**WHAT THIS TASK INVOLVES:**
After finding the line with "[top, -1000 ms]" in the data below, set down exactly each line through the one with "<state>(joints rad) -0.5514", inclusive, and stop there.

-------- LISTED ENTRIES --------

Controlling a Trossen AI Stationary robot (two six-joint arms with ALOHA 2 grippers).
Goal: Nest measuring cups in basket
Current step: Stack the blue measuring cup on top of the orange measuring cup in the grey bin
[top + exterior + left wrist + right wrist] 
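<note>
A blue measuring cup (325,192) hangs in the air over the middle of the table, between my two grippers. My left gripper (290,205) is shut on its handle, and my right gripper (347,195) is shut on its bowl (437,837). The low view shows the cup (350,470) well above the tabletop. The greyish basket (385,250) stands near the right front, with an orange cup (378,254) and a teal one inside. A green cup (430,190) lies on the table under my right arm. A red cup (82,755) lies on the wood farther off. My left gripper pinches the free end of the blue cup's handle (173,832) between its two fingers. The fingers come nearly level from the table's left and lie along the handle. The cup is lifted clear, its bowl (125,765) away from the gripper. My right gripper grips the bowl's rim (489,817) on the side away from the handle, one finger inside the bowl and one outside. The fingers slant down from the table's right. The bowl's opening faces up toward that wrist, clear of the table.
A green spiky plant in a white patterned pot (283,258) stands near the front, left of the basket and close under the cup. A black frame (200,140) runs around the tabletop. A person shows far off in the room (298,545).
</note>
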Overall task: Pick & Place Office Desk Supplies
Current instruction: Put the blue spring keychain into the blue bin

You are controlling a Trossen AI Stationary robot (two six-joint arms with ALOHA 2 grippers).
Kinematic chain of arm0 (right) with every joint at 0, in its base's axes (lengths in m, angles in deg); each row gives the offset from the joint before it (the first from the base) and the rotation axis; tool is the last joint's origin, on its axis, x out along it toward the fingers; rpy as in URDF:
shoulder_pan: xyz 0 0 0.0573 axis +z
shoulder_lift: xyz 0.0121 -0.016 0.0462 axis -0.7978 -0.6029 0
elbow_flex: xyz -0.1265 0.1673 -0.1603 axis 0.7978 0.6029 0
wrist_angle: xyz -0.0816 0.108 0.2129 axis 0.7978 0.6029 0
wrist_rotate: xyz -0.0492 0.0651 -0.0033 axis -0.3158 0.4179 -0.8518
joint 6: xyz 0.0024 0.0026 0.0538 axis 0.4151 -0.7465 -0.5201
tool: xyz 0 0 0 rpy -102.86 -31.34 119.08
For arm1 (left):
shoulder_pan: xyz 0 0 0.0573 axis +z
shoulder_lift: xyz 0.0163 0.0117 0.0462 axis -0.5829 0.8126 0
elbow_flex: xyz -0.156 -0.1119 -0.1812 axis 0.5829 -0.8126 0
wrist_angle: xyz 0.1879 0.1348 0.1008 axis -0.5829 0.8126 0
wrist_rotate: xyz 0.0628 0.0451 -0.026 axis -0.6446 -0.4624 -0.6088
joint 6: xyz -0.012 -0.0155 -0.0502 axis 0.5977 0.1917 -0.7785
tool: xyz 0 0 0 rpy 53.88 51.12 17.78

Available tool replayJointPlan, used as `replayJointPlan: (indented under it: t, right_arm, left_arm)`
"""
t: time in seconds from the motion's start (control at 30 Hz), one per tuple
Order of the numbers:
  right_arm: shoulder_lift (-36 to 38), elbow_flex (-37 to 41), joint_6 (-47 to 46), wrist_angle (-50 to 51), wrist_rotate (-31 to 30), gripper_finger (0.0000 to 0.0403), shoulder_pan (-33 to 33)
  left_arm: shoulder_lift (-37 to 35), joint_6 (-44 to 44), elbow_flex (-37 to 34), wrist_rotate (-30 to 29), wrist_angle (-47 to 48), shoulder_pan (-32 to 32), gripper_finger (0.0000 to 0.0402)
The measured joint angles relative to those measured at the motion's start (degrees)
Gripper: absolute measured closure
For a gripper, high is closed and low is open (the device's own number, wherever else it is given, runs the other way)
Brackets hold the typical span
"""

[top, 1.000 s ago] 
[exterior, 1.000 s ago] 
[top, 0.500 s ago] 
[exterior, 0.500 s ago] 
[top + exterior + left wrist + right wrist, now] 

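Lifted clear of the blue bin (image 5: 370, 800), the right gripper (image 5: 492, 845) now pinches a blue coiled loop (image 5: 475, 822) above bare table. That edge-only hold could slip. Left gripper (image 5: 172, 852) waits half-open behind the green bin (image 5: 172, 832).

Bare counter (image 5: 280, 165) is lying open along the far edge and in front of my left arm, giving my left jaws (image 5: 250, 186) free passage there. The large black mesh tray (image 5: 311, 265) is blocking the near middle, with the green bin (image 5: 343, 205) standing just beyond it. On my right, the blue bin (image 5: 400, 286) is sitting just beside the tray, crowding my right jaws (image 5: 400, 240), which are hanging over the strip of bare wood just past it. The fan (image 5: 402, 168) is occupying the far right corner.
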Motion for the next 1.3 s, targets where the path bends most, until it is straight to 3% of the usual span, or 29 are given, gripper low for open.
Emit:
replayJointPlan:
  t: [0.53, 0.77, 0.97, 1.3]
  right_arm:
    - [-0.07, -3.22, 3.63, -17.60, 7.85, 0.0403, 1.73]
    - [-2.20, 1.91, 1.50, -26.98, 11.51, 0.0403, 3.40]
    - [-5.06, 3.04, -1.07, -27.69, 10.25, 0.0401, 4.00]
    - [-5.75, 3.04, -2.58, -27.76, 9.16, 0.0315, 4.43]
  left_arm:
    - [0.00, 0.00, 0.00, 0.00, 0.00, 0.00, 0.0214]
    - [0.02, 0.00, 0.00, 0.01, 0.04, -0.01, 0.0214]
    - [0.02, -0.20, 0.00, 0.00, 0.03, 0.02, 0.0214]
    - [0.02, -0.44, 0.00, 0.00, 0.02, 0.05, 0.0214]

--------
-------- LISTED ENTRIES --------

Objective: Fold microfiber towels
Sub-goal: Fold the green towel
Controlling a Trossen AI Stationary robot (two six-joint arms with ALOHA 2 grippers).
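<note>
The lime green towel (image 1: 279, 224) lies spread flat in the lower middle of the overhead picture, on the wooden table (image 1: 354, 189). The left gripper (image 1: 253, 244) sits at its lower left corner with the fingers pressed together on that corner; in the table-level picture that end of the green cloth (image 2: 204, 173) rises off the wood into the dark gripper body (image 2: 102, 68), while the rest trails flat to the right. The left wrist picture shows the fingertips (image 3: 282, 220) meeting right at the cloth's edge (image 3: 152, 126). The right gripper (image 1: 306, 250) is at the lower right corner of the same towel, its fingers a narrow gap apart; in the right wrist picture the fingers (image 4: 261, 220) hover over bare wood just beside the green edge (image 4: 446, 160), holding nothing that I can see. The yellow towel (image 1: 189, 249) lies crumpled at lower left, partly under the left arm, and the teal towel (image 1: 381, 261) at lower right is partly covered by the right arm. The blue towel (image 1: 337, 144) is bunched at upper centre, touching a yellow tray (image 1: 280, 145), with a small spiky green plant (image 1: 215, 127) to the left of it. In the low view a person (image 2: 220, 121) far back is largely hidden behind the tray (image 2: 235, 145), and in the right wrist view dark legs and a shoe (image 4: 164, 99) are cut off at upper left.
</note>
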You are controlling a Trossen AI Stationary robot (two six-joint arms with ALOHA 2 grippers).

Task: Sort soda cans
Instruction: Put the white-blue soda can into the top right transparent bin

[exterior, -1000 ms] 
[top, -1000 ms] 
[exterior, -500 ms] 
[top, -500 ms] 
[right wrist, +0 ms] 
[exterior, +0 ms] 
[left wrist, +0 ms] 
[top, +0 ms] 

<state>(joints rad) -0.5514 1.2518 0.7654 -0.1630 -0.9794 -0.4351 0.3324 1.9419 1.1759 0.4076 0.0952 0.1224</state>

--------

**SOLVED PROBLEM:**
[top, -1000 ms] 
[exterior, -500 ms] 
[top, -500 ms] 
[right wrist, +0 ms] 
[exterior, +0 ms] 
[left wrist, +0 ms] 
[top, +0 ms] 

<state>(joints rad) -0.5514 1.2518 0.7654 -0.1630 -0.9794 -0.4351 0.3324 1.9419 1.1759 0.4076 0.0952 0.1224</state>

This exercise requires no further work.